- _REQUIREMENT_
Copy the data that follows exactly, and include none of its images.

- _INFORMATION SUPPLIED_
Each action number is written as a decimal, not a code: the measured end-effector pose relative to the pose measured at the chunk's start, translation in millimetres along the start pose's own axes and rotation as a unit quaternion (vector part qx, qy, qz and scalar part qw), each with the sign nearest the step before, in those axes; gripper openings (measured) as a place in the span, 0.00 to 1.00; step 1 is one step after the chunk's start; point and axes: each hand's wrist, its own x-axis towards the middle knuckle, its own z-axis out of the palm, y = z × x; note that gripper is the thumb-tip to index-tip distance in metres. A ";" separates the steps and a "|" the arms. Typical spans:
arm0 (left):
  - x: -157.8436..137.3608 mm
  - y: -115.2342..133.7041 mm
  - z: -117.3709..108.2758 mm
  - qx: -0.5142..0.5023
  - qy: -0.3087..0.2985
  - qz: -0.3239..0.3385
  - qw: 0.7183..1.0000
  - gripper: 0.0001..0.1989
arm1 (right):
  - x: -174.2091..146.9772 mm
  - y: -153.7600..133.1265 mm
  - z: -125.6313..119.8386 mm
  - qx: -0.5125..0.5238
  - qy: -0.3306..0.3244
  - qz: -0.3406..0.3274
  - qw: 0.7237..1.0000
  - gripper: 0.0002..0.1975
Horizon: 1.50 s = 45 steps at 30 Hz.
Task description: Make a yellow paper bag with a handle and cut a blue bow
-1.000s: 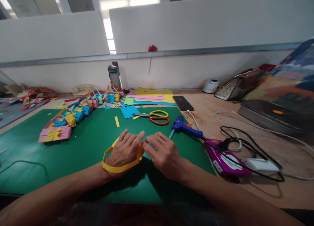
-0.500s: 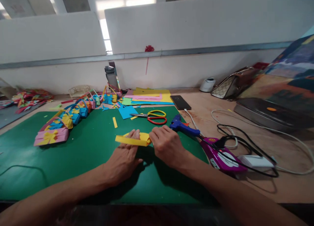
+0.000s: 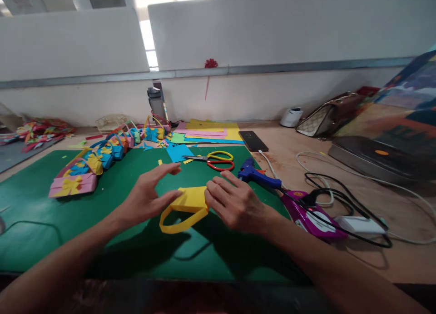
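A small yellow paper basket (image 3: 189, 198) is held over the green mat (image 3: 136, 241), its looped paper strip handle hanging toward me. My right hand (image 3: 236, 202) has its fingers closed on the basket's right end. To the left, my left hand (image 3: 150, 193) is open, thumb and fingers spread apart. Its thumb tip meets the basket's left edge in view; whether it presses there I cannot tell. Beyond the hands lie scissors (image 3: 221, 165) with one yellow and one red handle. A blue glue gun (image 3: 259, 175) rests just past my right hand.
Finished paper baskets with bows (image 3: 80, 185) stand in a row at the left. Coloured paper sheets (image 3: 207, 131), a blue square (image 3: 179, 152) and a phone (image 3: 254, 141) lie at the back. At the right, black cables (image 3: 327, 193) cross a purple box (image 3: 311, 218).
The basket has turned so that its handle loop now hangs toward me. My left hand has let go of the strip, moved left and opened; the right hand keeps its hold.
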 end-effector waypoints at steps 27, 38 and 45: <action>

- _RESPONSE TO THE TASK_
Each action number is written as a decimal, not a code: the measured end-effector pose relative to the pose measured at the chunk's start, translation in millimetres along the start pose's own axes and rotation as a unit quaternion (vector part qx, qy, qz and scalar part qw), each with the sign nearest the step before, in those axes; gripper openings (measured) as a place in the span, 0.00 to 1.00; step 1 is one step after the chunk's start; point and axes: each hand's wrist, its own x-axis towards the middle knuckle, its own z-axis out of the palm, y = z × x; note that gripper is the thumb-tip to index-tip distance in metres. A ";" separates the steps and a "|" the arms. Typical spans:
arm0 (left):
  - x: -157.8436..137.3608 mm
  - y: -115.2342..133.7041 mm
  - z: -117.3709..108.2758 mm
  - qx: -0.5142..0.5023
  - qy: -0.3087..0.2985
  - qz: -0.3239..0.3385
  - qw: 0.7183..1.0000
  - gripper: 0.0001..0.1989
arm1 (right):
  - x: -174.2091..146.9772 mm
  - y: -153.7600..133.1265 mm
  - z: -125.6313..119.8386 mm
  - qx: -0.5125..0.5238
  - qy: -0.3306..0.3244
  - qz: -0.3406..0.3274
  - qw: 0.7237..1.0000
  - gripper: 0.0002..0.1975
Horizon: 1.50 s = 45 steps at 30 Hz.
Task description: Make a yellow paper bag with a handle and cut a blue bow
-1.000s: 
-0.500s: 
+0.000s: 
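A small yellow paper basket (image 3: 189, 198) is held over the green mat (image 3: 136, 241), its looped paper strip handle hanging toward me. My right hand (image 3: 236, 202) has its fingers closed on the basket's right end. To the left, my left hand (image 3: 150, 193) is open, thumb and fingers spread apart. Its thumb tip meets the basket's left edge in view; whether it presses there I cannot tell. Beyond the hands lie scissors (image 3: 221, 165) with one yellow and one red handle. A blue glue gun (image 3: 259, 175) rests just past my right hand.
Finished paper baskets with bows (image 3: 80, 185) stand in a row at the left. Coloured paper sheets (image 3: 207, 131), a blue square (image 3: 179, 152) and a phone (image 3: 254, 141) lie at the back. At the right, black cables (image 3: 327, 193) cross a purple box (image 3: 311, 218).
The basket has turned so that its handle loop now hangs toward me. My left hand has let go of the strip, moved left and opened; the right hand keeps its hold.
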 end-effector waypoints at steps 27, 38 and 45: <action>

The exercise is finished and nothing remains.